И вот, в тот самый момент, когда он прятал в нагрудный карман влажный платок, его правый глаз уловил какое-то движение на асфальте. Профессор повернул голову и увидел тощего кота, который вяло переходил тротуар, вальяжно направляясь от дома к газону. Совсем ненадолго тот остановился, и как-то, почти осуждающе, посмотрел на, так и замершего с платком в руке, человека. Проделав свой путь до конца, зверь скрылся в зарослях боярышника, растущего вдоль всего газона.

Все это заняло каких-то секунд пять, но что особенно поразило профессора, так это раскраска кота. Сам он был вроде бы черным, но когда кот на секунду повернул свою усатую морду к человеку, стало видно, что половина физиономии зверя окрашена в белый цвет. Еще одной особенностью было то, что глаз на черной стороне морды кота был обведен белым ободком, в то время как глаз на белой стороне носил черную окантовку.

Профессор ни в коем случае не был суеверным человеком, поэтому, двигаясь через «опасный» участок тротуара, он не плюнул трижды через левое плечо, и, тем более, не стал обходить это место по сложной и длинной траектории. Тем не менее, раскраска кота почему-то заинтересовала ученого. Он никак не мог вспомнить, что она ему напоминала.

«Какой-то знакомый символ с востока» — наморщил лоб профессор, силясь вспомнить его происхождение — Кажется из японской или буддийской мифологии. В студенчестве я, кажется, что-то читал на эту тему. Мне еще давала книжку по этой тематике та девушка-неформалка. Кажется ее звали Маша. Да-да, точно, я еще все время старался затащить ее в постель, но она почему-то всегда надо мной смеялась. Эх, были времена…»
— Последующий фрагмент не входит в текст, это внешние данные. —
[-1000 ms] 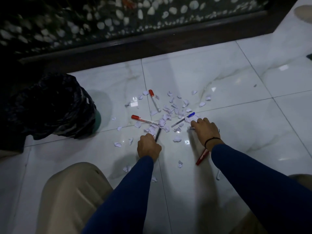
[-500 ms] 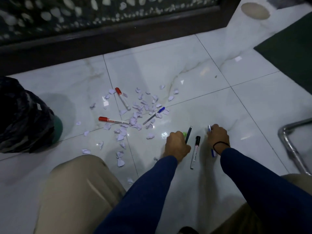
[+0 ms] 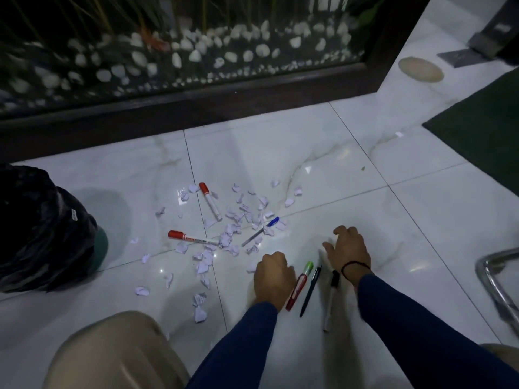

Таким вот образом, идя мимо городских витрин, пытаясь при этом вспомнить особенности символики востока, и смешивая это занятие с воспоминаниями о своей бурной студенческой молодости, профессор Голованов незаметно подошел к дверям университета.

— Товарищ профессор, господин Голованов! — вахтерша встал из-за своего стола, и почти вприпрыжку побежала вслед за вошедшим преподавателем. Заботливо тронув того по плечу, женщина протянула профессору ключи. — Не забывайте, а то как вы в кабинет-то попадете.

— А…да, благодарю, Алексеевна — рассеянно ответил тот ей.

Затем профессор забрал из рук вахтерши ключи, автоматически сделав комплимент по поводу ее цветущего вида, после чего жизнерадостная вахтерша, вгоняемая в краску благодаря словам душки-профессора, расцвела в улыбке.

— Там сегодня с самого утра столько народу! Вас все ждут, наверное! — крикнула она уже вслед удаляющемуся по коридору Голованову.

«Много народу?» — подумал профессор про себя — «Странно, с чего бы это вдруг, да еще и с самого утра?» — тяжело дыша при подъеме на необычайно длинную сегодня лестницу, думал профессор.

Обогнув по ходу своего пути выступающий от угла стенд с портретами светил науки сегодняшних и прошедших времен, профессор Голованов, наконец, подошел к двери своего кабинета.

«Кажется вовремя», — мысленно радуясь, подумал он — «до начала занятий еще есть время. Успею отдышаться, привести в порядок кое-какие бумаги и хлебнуть минералки из холодильника».

* * *

Профессор долго ковырялся в замочной скважине, желая поскорее проскользнуть в дверь кабинета. И с трудом та, наконец, открылась ключом, который все время норовил выскользнуть из непослушных рук преподавателя. Профессор Голованов уже сделал первый шаг навстречу своей маленькой мечте, как внезапно, из соседнего коридора послышался вначале какой-то непонятный шум, а затем загромыхали чьи-то торопливые шаги. Еще мгновение, и из-за угла показалась фигура, в которой профессор Голованов узнал своего коллегу, доцента Зацепина.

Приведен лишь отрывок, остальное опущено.